WHAT YOU SHOULD DO>
Restate the full listing word for word; images stay out of it.

SUPPLIED MATERIAL>
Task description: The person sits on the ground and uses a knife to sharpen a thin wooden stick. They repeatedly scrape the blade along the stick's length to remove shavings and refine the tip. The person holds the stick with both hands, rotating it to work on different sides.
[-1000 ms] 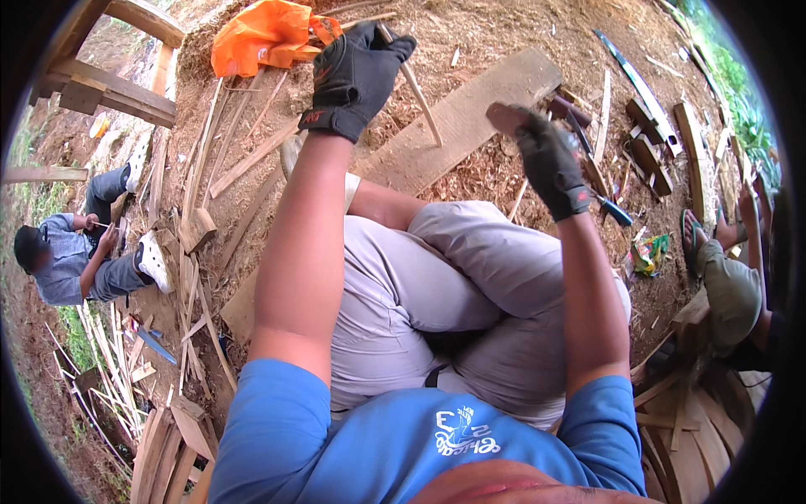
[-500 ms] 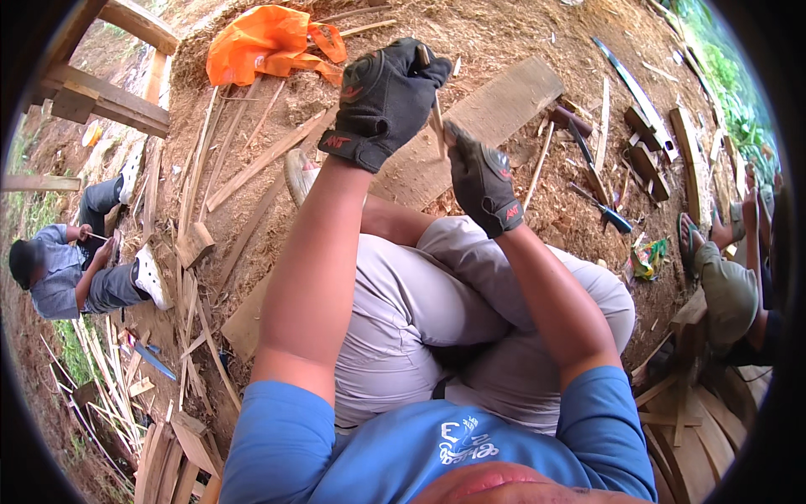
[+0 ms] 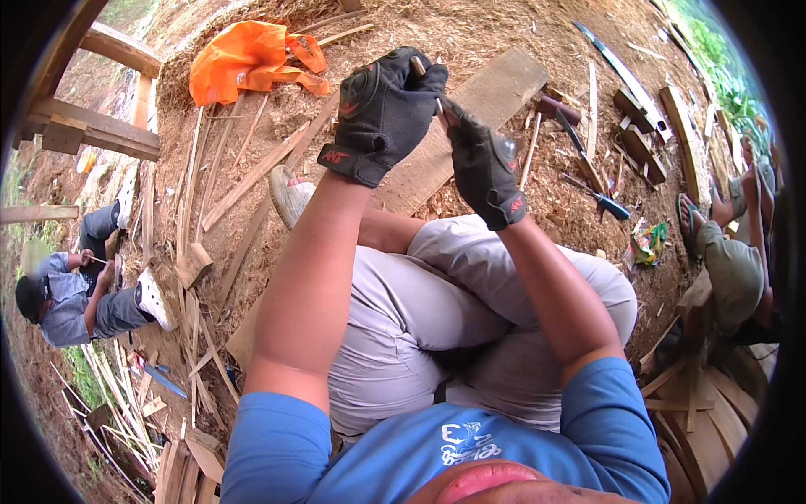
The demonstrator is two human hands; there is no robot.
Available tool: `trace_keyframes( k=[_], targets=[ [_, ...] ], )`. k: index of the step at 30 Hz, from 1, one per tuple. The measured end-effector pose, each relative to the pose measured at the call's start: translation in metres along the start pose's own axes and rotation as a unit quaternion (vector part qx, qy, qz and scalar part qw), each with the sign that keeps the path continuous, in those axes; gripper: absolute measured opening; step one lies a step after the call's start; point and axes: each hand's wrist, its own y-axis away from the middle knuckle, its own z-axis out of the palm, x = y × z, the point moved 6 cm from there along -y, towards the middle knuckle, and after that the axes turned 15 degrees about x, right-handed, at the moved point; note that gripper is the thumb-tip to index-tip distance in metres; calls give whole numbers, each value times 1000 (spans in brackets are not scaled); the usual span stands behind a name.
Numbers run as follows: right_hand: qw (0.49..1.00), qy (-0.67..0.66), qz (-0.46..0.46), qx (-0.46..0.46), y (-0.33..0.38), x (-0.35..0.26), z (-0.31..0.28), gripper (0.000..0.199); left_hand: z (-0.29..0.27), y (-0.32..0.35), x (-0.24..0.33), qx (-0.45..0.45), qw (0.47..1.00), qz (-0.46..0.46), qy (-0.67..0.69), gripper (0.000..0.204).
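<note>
Both my hands wear black work gloves and are raised in front of my crossed legs. My left hand [image 3: 384, 113] is closed in a fist around a thin wooden stick [image 3: 442, 117], whose upper end pokes out above the fingers. Close beside it on the right, my right hand [image 3: 485, 168] is closed, thumb and fingers pinching the stick lower down. The fingers hide much of the stick, and whether a small blade is there too I cannot make out. A wide wooden plank [image 3: 478, 118] lies on the ground beyond my hands.
An orange bag [image 3: 243, 63] lies far left. On the right are a knife with a dark blade [image 3: 571, 130], a blue-handled tool [image 3: 613, 207], a long metal blade [image 3: 617, 71] and wooden blocks [image 3: 645, 155]. People sit left [image 3: 71, 294] and right [image 3: 735, 269]. Wood strips litter the ground.
My right hand has moved up and slightly left along the stick, closer to my left fist. Less of the stick shows now. The whole view has shifted a little.
</note>
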Motion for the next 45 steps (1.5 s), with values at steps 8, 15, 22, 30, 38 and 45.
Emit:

YOUR RESPONSE>
Task description: The person sits on the ground and uses a knife to sharpen a thin wooden stick. They repeatedly scrape the blade along the stick's length to remove shavings and refine the tip. The person holds the stick with both hands, rotating it to work on different sides.
[-1000 ms] 
[-500 ms] 
[+0 ms] 
The demonstrator is two human hands; there is no robot.
Available tool: `trace_keyframes( k=[_], targets=[ [_, ...] ], )`. k: index of the step at 30 Hz, from 1, one per tuple. The measured end-effector pose, each relative to the pose measured at the call's start: translation in metres along the start pose's own axes and rotation as a unit quaternion (vector part qx, qy, qz and scalar part qw), each with the sign that keeps the path continuous, in those axes; gripper: absolute measured opening; step one lies a step after the call's start; point and axes: each hand's wrist, its own y-axis away from the middle knuckle, its own z-axis out of the palm, x = y × z, the point moved 6 cm from there along -y, towards the middle knuckle, and after that the axes turned 15 degrees about x, right-handed, at the moved point; note that gripper is the thumb-tip to index-tip distance in metres; calls give whole numbers, each value times 1000 (spans in brackets are not scaled); the usual span stands behind a name.
Numbers run as follows: right_hand: qw (0.49..1.00), qy (-0.67..0.66), qz (-0.46..0.46), qx (-0.46..0.46), y (-0.33..0.38), x (-0.35..0.26), z (-0.31..0.28), gripper (0.000..0.199); left_hand: z (-0.29..0.27), y (-0.32..0.35), x (-0.24..0.33), qx (-0.45..0.45), qw (0.47..1.00), qz (-0.46..0.46), qy (-0.67..0.69), gripper (0.000..0.204).
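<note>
Both my hands wear black work gloves and are raised in front of my crossed legs. My left hand [image 3: 384, 113] is closed in a fist around a thin wooden stick [image 3: 442, 117], whose upper end pokes out above the fingers. Close beside it on the right, my right hand [image 3: 485, 168] is closed, thumb and fingers pinching the stick lower down. The fingers hide much of the stick, and whether a small blade is there too I cannot make out. A wide wooden plank [image 3: 478, 118] lies on the ground beyond my hands.
An orange bag [image 3: 243, 63] lies far left. On the right are a knife with a dark blade [image 3: 571, 130], a blue-handled tool [image 3: 613, 207], a long metal blade [image 3: 617, 71] and wooden blocks [image 3: 645, 155]. People sit left [image 3: 71, 294] and right [image 3: 735, 269]. Wood strips litter the ground.
My right hand has moved up and slightly left along the stick, closer to my left fist. Less of the stick shows now. The whole view has shifted a little.
</note>
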Motion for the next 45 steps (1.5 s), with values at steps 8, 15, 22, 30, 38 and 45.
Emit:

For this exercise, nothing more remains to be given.